If you want to buy the specialty “In God We Trust” license plate in Arizona, the state says that $17 of your $25 annual fee “goes to promote the national motto ‘In God We Trust’, 1st amendment rights and the heritage of this state and nation.”
That’s… not exactly up my alley. But you can see why a lot of people might want it even if they’re not Christians.
What the state doesn’t tell anyone publicly is that the $17 is sent to Alliance Defending Freedom, the Christian Right organization that is labeled a “hate group” by the Southern Poverty Law Center. In fact, more than a million dollars has been given to the anti-LGBTQ group since the plate was first established in 2008.
State Sen. Juan Mendez, one of the few openly atheist state senators in the country, has now proposed a bill, SB 1462, that would create a public list of groups that benefit from those specialty plates. He wants to make everything transparent.
The Secular Coalition for Arizona explains more:
Under the new bill, the Department of Transportation would be required to maintain a database with the name and mission of each entity receiving funds from specialty plates. Any driver selecting a specialty plate would also receive information on their registration receipt about the entity funded by their selected plate.
“The legislation establishing this license plate passed as a floor amendment with no discussion — there was no public awareness of what was happening or where the money was going,” says Tory Roberg, the director of government affairs for the Secular Coalition for Arizona… “People who choose the ‘In God We Trust’ plate never know that they’re sending money to ADF. It’s not on the ServiceArizona website, it’s not in the statute establishing the plate, it’s nowhere.”
“Arizonans deserve to know exactly where their tax dollars are going,” says Nick Fish, president of American Atheists… “ADF’s record as an anti-LGBTQ, anti-religious equality hate group isn’t up for debate. Arizona taxpayers are unwittingly funding attacks on the rights of their neighbors and loved ones under the false pretense of protecting religious liberty.”
This is a perfectly sensible bill that isn’t anti-Christian; it’s pro-transparency. Why would ADF not want people to know where their money is going… unless they’re relying on Arizonans’ ignorance to rake in extra cash?
Mendez isn’t just stopping there, either. He also introduced another bill, SB 1463, that would repeal the “In God We Trust” plate altogether. That’s the only legal way, it seems, to block the “In God We Trust” plate money from reaching ADF.
“Hopefully in the future we can put in place some common sense guidelines that would bar hate groups from earning money through Arizona license plates,” says Mendez. “State dollars should not be funding an organization that works to strip residents of our state of their human rights and human dignity. It’s appalling that we’ve already sent over a million dollars to this extremist hate group.”
That bill is actually pretty ingenious. It doesn’t straight-up say “We must repeal the God plate” or anything like it. It just redefines which specialty plates can funnel fees to organizations. The “In God We Trust” plate was established by statute 28-2430. Now check out how this bill notes which license plates “count” for donations:
Sneaky, sneaky… I love it. It just skips over the problematic plate.
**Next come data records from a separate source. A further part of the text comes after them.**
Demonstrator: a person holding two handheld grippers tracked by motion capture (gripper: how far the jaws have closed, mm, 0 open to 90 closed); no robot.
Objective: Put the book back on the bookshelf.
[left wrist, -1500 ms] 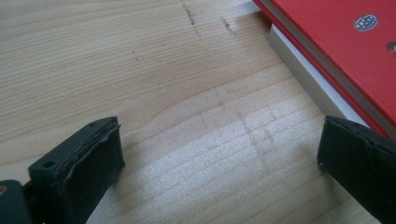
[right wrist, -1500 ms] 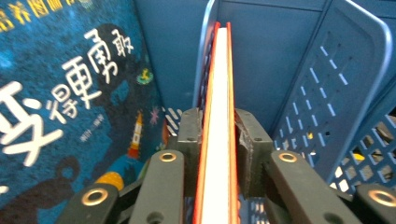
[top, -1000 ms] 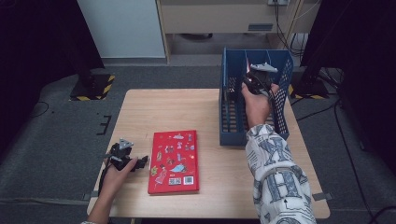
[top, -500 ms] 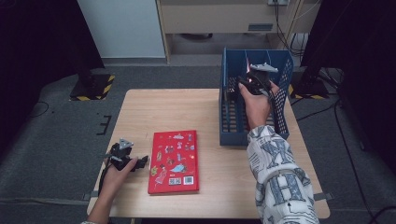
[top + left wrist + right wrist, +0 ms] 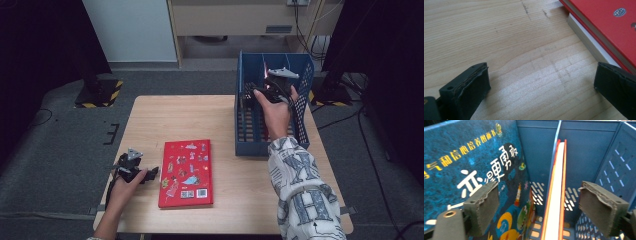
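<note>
1. Now, the right gripper (image 5: pixel 260 91) hangs inside the blue crate (image 5: pixel 244 135), and its jaws have just been opening; they stand wide, with the orange-edged book (image 5: pixel 556 195) upright between them but neither pad pressing on it.
2. That book stands on edge just beside the crate's divider (image 5: pixel 556 150), its long axis running straight away from the right jaws; it sits nearer the right-hand pad's side than the left.
3. Off the left-hand pad leans a blue picture book (image 5: pixel 474 170), tilted, its cover close to that pad.
4. Down at the near end of the surface (image 5: pixel 180 120), the left gripper (image 5: pixel 150 173) rests low with its jaws spread wide and nothing between them but bare wood.
5. The red book (image 5: pixel 186 172) lies flat just beyond the left gripper's right-hand jaw, its page edge (image 5: pixel 589 42) facing the gap and its long axis running forward along that jaw.
6. My read: the red book is next, and the left hand is far nearer; nothing stands between its jaws and that edge.
7. The catch: the book lies flat on the surface, so a jaw must get under its edge.
</note>
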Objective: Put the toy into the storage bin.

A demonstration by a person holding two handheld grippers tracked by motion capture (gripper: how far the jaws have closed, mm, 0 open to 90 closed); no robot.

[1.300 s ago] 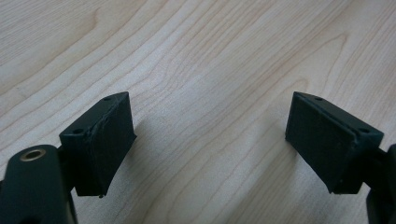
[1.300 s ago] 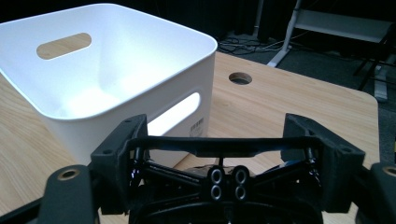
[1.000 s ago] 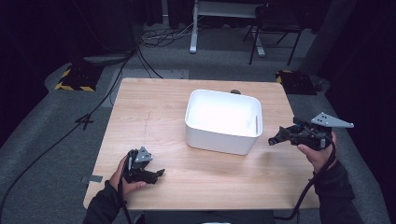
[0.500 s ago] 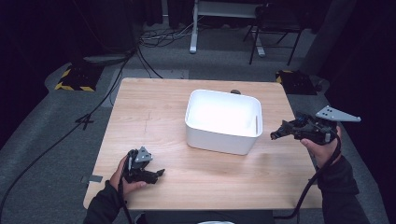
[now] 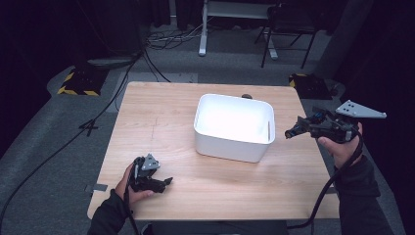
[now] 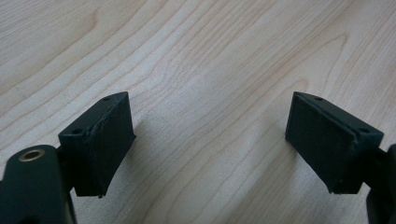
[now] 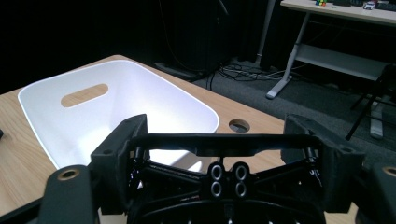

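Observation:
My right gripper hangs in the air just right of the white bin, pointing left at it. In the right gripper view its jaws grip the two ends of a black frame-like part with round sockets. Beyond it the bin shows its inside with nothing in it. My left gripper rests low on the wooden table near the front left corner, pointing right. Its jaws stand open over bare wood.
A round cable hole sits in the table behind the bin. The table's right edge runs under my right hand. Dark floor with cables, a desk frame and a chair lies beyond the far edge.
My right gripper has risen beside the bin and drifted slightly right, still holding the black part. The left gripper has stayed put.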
The Secular Coalition for Arizona also says there’s support for these bills from a local pastor who agrees that no money from the license plate should be going to a hate group:
“What do people not understand about the inappropriateness of this kind of fundamentalist inspired, state-sanctioned discrimination?” says David Felten, a pastor at Fountain Hill United Methodist Church, who supports Secular AZ’s campaign. “This is not just an abstract violation of church-state separation. It’s a very real rejection of Arizona’s LGBTQ people by the very government that is supposed to impartially support and protect all of its citizens.”
Will these bills pass? There’s no reason the first one should fail, but Republicans will almost certainly push back against the second one. Still, by filing these bills, Sen. Mendez is alerting citizens to the fact that their license plates could unwittingly be funding anti-LGBTQ hate. That’s no small feat.